Thursday, December 15, 2011

6M Are Wireless Only

New study out about the cord cutting consumers.

By the end of 2011, 6.05 million US households will depend on a wireless or mobile platform (including 3G or 4G) as their only means of accessing the internet, according to research just published by the Strategy Analytics Service Provider Strategies program. This represents 6.9% of total US broadband connections—and a 430,000 net increase over 2010 levels. These “Mobile-Only” customers typically connect to broadband using 3G or 4G-enabled smartphones or PC dongles, and are unable or unwilling to use a wired broadband service such as cable, DSL or fiber.

Cable is winning the broadband war. DSL is shrinking. Mobile is increasing, At least according to this study.

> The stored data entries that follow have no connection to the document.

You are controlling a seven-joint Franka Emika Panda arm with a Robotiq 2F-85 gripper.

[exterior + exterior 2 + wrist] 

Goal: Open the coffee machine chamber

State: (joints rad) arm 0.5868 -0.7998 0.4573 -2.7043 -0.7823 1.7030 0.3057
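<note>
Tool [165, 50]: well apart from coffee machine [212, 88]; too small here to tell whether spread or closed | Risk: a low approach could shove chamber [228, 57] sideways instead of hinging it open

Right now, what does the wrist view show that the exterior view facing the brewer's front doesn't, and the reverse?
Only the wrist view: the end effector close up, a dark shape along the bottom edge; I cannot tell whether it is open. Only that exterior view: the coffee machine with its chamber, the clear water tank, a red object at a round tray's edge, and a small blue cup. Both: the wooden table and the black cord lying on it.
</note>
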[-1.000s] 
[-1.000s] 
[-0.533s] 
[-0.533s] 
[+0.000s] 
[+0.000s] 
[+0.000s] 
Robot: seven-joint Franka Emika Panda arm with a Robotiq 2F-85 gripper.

Remember that this is a consumer (residential) study. This will have impact triple-play bundles. It will also seriously affect the revenue of telcos in 2 ways.

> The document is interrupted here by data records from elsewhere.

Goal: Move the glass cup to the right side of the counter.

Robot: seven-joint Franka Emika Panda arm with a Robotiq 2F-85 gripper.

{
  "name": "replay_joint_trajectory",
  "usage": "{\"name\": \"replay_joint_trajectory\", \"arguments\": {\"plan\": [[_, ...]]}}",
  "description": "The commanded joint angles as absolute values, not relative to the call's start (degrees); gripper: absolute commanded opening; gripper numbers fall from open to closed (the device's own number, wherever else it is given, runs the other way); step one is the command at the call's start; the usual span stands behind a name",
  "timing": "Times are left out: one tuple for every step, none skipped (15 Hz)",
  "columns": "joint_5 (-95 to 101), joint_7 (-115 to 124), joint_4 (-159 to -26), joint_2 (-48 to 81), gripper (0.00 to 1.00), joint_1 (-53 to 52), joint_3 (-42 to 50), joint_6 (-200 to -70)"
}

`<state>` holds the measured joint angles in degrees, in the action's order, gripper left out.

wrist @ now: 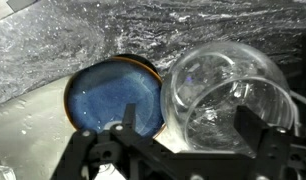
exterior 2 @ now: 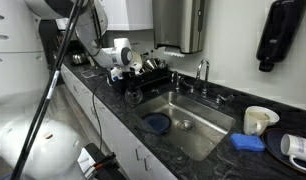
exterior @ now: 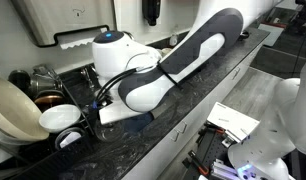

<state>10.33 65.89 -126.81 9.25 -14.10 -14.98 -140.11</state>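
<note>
The glass cup point(wrist: 223, 80) is clear and round and fills the right half of the wrist view, lying tilted between my fingers. My gripper point(wrist: 208, 130) is closed on its lower part, one pad against its left wall and the other finger behind its right wall. Below it to the left lies the blue round dish point(wrist: 113, 95), with the black veined counter point(wrist: 193, 30) beyond. In an exterior view my gripper point(exterior 2: 128, 92) hangs at the sink's left end, over the counter point(exterior 2: 233, 157). In an exterior view my gripper point(exterior: 108, 112) is beside the white bowl point(exterior: 59, 118).
The steel sink point(exterior 2: 198, 128) holds the blue dish point(exterior 2: 158, 123), with a faucet point(exterior 2: 203, 72) behind it. A dish rack with dishes point(exterior 2: 153, 70) stands behind my gripper. A white mug point(exterior 2: 258, 120) and a blue sponge point(exterior 2: 248, 143) are right of the sink.
</note>
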Motion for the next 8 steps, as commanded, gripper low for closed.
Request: {"name": "replay_joint_trajectory", "arguments": {"plan": [[15.7, 71.3, -123.5, 12.7, 0.75, -17.2, -11.8, -138.3], [16.6, 72.2, -123.0, 13.1, 0.72, -17.7, -11.4, -137.3], [17.3, 73.0, -122.5, 13.4, 0.66, -18.1, -11.0, -136.6], [17.8, 73.6, -122.1, 13.8, 0.58, -18.5, -10.7, -136.1], [17.8, 73.8, -121.7, 14.2, 0.51, -18.8, -10.6, -135.8], [17.9, 74.1, -121.4, 14.5, 0.43, -19.1, -10.4, -135.4], [17.7, 74.1, -121.0, 14.7, 0.37, -19.2, -10.4, -134.9], [17.5, 74.1, -120.7, 14.9, 0.31, -19.4, -10.3, -134.5]]}}
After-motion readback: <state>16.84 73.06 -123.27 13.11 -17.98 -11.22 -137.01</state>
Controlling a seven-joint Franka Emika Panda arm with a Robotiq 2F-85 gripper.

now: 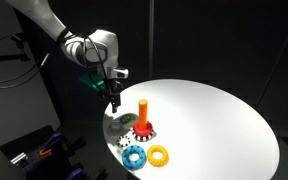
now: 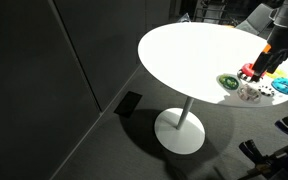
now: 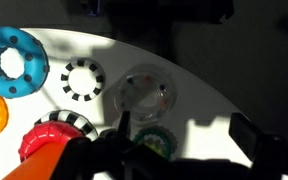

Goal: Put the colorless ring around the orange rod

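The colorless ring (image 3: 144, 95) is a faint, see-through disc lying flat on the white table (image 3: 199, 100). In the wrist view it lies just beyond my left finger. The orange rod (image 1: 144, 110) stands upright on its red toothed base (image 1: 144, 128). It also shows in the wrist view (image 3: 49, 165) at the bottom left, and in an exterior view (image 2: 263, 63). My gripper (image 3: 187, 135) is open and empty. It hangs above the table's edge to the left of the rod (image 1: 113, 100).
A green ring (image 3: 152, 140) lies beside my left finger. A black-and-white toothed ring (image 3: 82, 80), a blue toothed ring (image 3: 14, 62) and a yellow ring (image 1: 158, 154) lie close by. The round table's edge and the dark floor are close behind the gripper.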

One: they spent all these billions to get into TV - the least profitable service in the bundle - at a time when content charges are increasing, killing off profit and customers. Instead of trying to win the phone/Internet war, telcos wanted it all - despite the partnerships they already had with DBS companies (DISH + DirecTV).

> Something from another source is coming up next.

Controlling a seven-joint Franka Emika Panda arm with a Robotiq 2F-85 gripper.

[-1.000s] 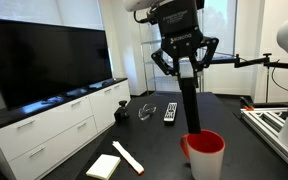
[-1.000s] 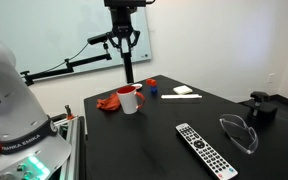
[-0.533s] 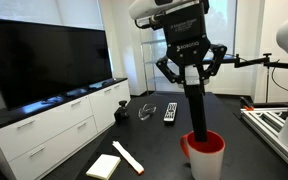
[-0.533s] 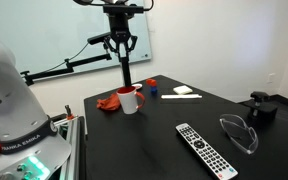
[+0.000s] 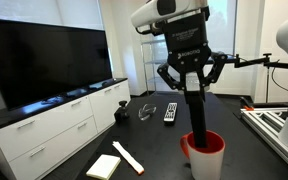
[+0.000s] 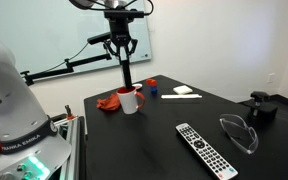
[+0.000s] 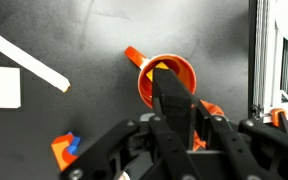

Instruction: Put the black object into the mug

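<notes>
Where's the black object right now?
In an exterior view the black object hangs upright in the end effector, its lower end at the mouth of the red mug.

The only readable lettering was "FRANKA EMIKA", in pale capitals on the dark band (image 6: 20, 139) around the foot of the rounded white robot base (image 6: 6, 85), at the near left in an exterior view. The markings on the long black remote control's (image 6: 205, 149) pale buttons were too small to read.
</notes>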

Two: more data only usage of the 3G/4G network will require more and more investment in network, spectrum, towers and backhaul. Cellcos are finding that ARPU is not increasing at the same rate as investment and maintenance of the cellco network. Plus most cellcos - especially VZW and ATT - have lost all the wireline revenue of the wireless-only customers. Revenue that was almost pure profit since the network was paid for.

What's the future of DSL? Who knows really. Can the ILEC's just let the copper go to waste? Frontier, FairPoint, Windstream, Cincinnati Bell, TDS and CenturyLink can't. The RBOC's might, but I'm not certain that they have a plan to get out of the combined debt. VZ has $54B in debt of which $8.5B matures in a year. Ma Bell has $69B of long-term debt, which it spreads throughout its empire of subsidiaries.

Luckily, CLEC's can still take advantage of the copper plant to deliver business services, but they better have a plan in place for network 20K feet from the CO, because that will likely have to be installed by CLEC's themselves soon.

And if everyone is going wireless, is MVNO a profitable model? By bet is NO.